Try it — Find the word "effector" below. Copy each line that has it.

Raw data —
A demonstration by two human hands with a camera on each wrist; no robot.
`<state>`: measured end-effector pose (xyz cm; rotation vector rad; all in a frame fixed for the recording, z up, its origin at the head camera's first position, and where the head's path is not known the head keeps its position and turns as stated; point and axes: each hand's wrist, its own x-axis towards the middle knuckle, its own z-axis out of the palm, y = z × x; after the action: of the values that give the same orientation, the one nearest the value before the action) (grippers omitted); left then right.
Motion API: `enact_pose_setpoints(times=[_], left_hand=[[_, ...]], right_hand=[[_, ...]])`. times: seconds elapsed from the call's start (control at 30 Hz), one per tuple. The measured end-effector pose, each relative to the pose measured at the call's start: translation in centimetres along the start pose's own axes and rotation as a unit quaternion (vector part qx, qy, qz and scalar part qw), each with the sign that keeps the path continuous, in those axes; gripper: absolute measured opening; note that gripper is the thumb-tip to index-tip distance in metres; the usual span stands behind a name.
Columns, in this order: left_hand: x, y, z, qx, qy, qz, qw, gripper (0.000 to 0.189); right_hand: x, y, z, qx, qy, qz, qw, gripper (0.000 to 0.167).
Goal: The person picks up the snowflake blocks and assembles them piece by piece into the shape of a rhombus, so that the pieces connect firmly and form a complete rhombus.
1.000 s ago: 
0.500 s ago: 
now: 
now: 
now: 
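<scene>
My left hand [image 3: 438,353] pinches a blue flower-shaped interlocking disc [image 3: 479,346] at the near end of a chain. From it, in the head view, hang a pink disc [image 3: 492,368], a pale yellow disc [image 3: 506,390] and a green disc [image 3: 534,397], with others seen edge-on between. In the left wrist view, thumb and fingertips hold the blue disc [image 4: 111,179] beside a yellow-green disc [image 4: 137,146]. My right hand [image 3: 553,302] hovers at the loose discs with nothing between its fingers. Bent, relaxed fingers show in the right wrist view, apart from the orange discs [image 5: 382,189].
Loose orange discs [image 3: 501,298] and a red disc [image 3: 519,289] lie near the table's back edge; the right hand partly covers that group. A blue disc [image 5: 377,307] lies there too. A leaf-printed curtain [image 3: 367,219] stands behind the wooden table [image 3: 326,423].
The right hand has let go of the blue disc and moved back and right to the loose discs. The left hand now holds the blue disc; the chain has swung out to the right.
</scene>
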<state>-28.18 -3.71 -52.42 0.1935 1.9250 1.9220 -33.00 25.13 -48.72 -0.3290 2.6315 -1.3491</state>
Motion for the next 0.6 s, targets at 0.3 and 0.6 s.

Completed task —
`<state>`: measured end-effector pose (xyz cm; rotation vector rad; all in a frame fixed for the recording, z up, its origin at the head camera's first position, and where the head's path is not known the head keeps its position and turns as stated; point and axes: each hand's wrist, its own x-axis towards the middle knuckle, its own z-axis out of the palm, y = z × x; after the action: of the values that give the same orientation, the one nearest the value before the action) (grippers omitted); left then right.
Motion API: `enact_pose_setpoints(times=[_], left_hand=[[_, ...]], right_hand=[[_, ...]])`. times: seconds elapsed from the call's start (control at 30 Hz), one per tuple. The measured end-effector pose, each relative to the pose measured at the call's start: translation in centimetres along the start pose's own axes and rotation as a unit quaternion (vector part qx, qy, qz and scalar part qw), each with the sign that keeps the path continuous, in those axes; gripper: absolute measured opening; note that gripper is the thumb-tip to index-tip distance in metres; the usual span stands behind a name.

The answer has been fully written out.